Оружие хранилось у Кота. Ночью Эдик принес ему восемь гранат «РГ — 42» с запалами и забрал у него милицейскую форму, пистолет и парочку обрезов.
Семнадцатого, пасмурным утром, провожаемые низко стелющимися над перроном Солнечной стрижами, приятели сто восемьдесят третьим пассажирским, мотанули шелушить Иркутск. Сутки спали и не ели, забашляв проводнику, чтобы к ним в купе он никого не подсаживал. В Иркутске было так же неуютно, как и дома. У выхода с подземного перехода, подельников встретил белозубый Славка и прямо с вокзала утартал их на ту же квартиру, что и в прошлый раз.
— Слава, с работы на завтра отпрашивайся, ты нужен нам будешь, а сейчас дуй на базар и по полной программе отоваривайся. Маришка где?
— На даче у матери, — ответил он дядьке.
— Тогда водочки, шампанского бери и у нас заночуешь. Денег держи, трать, не жалей.
Девятнадцатого распогодилось. Ни о чем не расспрашивая подельников, племяш Ветерка весь день катал их по городу, показывая все винно-водочные магазины, и чертил рукой по воздуху, объясняя, далеко или нет от того или иного «объекта» находится отделение милиции.
Двадцатого числа после обеда подъехали к присмотренному накануне магазину и Эдик с Лехой ушли пасти служебный вход. За парадным с машины наблюдал Святой, Славка ковырялся в движке. Инкассаторы забрали выручку в восемнадцать сорок пять, а закрылась лавка ровно пятнадцать минут спустя.

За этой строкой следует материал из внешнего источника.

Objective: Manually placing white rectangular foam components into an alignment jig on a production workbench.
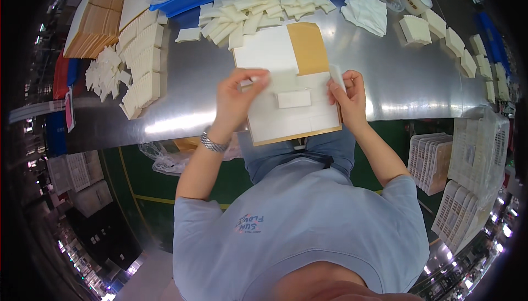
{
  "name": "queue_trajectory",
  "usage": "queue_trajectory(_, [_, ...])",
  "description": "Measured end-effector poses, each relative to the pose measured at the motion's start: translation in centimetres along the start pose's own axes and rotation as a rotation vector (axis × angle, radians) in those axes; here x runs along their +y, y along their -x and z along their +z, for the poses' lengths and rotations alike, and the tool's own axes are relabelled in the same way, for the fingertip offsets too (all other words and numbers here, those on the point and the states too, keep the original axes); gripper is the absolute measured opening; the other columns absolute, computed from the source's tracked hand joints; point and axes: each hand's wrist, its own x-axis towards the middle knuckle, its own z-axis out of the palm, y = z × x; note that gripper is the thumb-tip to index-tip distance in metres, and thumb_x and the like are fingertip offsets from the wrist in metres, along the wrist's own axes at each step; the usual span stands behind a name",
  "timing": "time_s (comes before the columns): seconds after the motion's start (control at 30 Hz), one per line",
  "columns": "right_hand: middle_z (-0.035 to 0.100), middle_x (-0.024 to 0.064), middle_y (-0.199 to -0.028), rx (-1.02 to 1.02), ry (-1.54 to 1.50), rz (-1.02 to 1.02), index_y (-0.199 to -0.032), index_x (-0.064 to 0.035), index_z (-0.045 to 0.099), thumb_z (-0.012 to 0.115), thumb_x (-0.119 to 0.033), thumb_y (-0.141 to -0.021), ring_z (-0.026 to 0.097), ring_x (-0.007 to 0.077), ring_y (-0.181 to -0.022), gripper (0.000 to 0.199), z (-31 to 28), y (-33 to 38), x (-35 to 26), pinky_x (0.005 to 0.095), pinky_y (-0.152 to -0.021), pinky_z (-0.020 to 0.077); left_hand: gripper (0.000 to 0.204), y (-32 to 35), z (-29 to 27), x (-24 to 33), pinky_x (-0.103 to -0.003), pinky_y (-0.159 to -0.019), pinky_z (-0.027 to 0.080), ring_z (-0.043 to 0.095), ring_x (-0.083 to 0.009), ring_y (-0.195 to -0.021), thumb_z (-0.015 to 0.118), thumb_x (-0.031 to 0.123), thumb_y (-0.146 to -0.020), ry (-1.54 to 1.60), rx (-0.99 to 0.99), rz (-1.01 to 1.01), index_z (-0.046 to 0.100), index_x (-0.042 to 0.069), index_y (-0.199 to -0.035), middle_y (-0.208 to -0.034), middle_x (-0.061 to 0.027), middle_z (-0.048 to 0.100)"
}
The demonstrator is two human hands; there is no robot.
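A white sheet with a brown backing (275, 128) lies at the table's front edge, overhanging it slightly. On it rests a small white rectangular block (294, 99). My left hand (235, 98) is over the sheet's left side, thumb and forefinger pinched together; a small pale bit shows at the fingers, too blurred to name. At the sheet's right edge my right hand (351, 98) holds a thin white rectangular piece (336, 77) upright between thumb and fingers. A tan brown panel (308, 48) shows at the sheet's far right part.
A loose heap of white rectangular pieces (242, 18) lies beyond the sheet, before a blue tray (187, 4). Stacked rows of white pieces (144, 53) and brown-edged sheets (96, 20) stand left. Rightward are a crumpled white cloth (364, 13), a white tub (417, 0) and more stacks (415, 29).
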Motion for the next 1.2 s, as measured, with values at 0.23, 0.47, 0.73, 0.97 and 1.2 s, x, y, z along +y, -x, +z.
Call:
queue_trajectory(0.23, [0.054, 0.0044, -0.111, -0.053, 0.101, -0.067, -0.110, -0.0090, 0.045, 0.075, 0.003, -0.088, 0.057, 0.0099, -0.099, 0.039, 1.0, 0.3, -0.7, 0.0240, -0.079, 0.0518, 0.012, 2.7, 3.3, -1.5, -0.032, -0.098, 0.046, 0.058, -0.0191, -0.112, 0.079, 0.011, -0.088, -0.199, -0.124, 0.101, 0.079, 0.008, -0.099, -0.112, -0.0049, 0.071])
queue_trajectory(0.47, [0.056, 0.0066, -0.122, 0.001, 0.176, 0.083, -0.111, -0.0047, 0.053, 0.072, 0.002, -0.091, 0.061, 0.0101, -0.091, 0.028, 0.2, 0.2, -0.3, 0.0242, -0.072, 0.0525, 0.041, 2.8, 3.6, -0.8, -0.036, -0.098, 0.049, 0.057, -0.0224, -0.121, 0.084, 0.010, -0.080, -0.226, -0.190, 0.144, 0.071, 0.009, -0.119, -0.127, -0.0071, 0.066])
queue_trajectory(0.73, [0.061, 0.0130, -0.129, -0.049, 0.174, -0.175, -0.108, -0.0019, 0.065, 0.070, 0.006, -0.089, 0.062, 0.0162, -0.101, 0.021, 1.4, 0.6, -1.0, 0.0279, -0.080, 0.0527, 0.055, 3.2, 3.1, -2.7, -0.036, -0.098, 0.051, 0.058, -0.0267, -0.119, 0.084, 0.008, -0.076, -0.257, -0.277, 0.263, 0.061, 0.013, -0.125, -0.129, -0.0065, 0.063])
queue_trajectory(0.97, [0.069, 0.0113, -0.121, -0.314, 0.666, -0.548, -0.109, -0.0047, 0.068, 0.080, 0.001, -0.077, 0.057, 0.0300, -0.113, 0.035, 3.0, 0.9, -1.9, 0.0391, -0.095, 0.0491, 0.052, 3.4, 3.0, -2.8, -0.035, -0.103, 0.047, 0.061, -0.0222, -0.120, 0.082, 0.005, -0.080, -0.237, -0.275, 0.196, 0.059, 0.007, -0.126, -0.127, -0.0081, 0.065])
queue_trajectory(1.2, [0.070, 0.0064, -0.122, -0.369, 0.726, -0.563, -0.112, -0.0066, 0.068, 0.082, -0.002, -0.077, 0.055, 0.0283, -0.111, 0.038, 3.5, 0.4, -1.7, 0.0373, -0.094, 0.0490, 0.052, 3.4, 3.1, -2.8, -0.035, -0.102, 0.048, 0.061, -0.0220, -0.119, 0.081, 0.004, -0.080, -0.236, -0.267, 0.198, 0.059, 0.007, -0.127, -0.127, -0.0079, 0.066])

На следующий день поднялись затемно, можно было еще спать да спать. Но не перед такой же делюгой, и ткнув штепсель утюга в розетку, Олег принялся утюжить и без того приготовленную, словно на строевой смотр, форму с погонами старшины.
Братан с Ветерком мылили в картишки. Часов с одиннадцати по очереди приняли душ и засобирались пообедать где-нибудь в городе. Святой прикинул форму, и снимать не стал.
— Ты что, в ней пойдешь?
— А что? Пускай обносится, обомнется.
— Да ты че, Олега, — не сдержал смех Эдик, — тебя ведь в Иркутске человек двадцать знают. Представляешь, с Грибовым встретишься или еще с кем из артели, а может из судимых кто устрижет?
— Отболтаюсь.
Хрястали в центральном ресторане города, а потом еще и шарились по комкам до четырех. Без пятнадцати пять приехал Славка и пока пил на кухне кофе, Святой натянул поверх форменных брюк синее трико, на рубашку без галстука синюю ветровку и вышел из спальни.
— Я на стреме.
— Мы — тем более, — снова усмехнулся брат.
— Ты что, урод, балдеешь? В тюрьме невесело.
— А я туда и не собираюсь, ноги видишь, какие длинные. От любой милиции сорвусь.